DATASET CONTENT >>
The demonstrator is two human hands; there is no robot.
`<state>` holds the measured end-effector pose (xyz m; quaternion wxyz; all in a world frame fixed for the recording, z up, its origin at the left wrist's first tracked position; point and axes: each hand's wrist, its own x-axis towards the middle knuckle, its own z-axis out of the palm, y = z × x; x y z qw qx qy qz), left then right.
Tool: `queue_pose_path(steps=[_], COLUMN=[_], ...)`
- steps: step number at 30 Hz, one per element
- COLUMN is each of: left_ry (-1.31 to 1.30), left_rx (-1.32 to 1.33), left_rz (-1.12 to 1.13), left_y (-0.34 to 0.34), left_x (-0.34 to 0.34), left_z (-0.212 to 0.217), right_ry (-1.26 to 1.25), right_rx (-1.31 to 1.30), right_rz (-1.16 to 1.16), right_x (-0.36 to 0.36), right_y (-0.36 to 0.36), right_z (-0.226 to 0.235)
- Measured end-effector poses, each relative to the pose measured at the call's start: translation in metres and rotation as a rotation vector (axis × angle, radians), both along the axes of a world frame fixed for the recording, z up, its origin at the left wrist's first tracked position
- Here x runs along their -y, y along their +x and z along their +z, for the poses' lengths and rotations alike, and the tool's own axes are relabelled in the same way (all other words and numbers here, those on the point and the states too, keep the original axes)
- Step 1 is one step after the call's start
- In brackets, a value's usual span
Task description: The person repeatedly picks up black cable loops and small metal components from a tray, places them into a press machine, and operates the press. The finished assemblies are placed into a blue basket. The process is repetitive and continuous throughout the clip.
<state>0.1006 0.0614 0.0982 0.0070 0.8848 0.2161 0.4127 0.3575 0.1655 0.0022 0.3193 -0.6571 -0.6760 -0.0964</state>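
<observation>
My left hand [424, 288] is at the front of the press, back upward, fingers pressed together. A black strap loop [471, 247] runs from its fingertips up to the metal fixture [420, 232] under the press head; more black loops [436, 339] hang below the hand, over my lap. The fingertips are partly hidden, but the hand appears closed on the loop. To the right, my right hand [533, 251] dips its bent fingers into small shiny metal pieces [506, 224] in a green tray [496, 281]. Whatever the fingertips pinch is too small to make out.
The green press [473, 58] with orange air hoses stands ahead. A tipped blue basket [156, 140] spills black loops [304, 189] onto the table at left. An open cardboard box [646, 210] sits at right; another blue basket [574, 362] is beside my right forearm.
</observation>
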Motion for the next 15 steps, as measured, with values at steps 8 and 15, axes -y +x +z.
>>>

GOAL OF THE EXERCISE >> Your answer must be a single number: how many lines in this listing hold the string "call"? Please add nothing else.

RESPONSE >> 2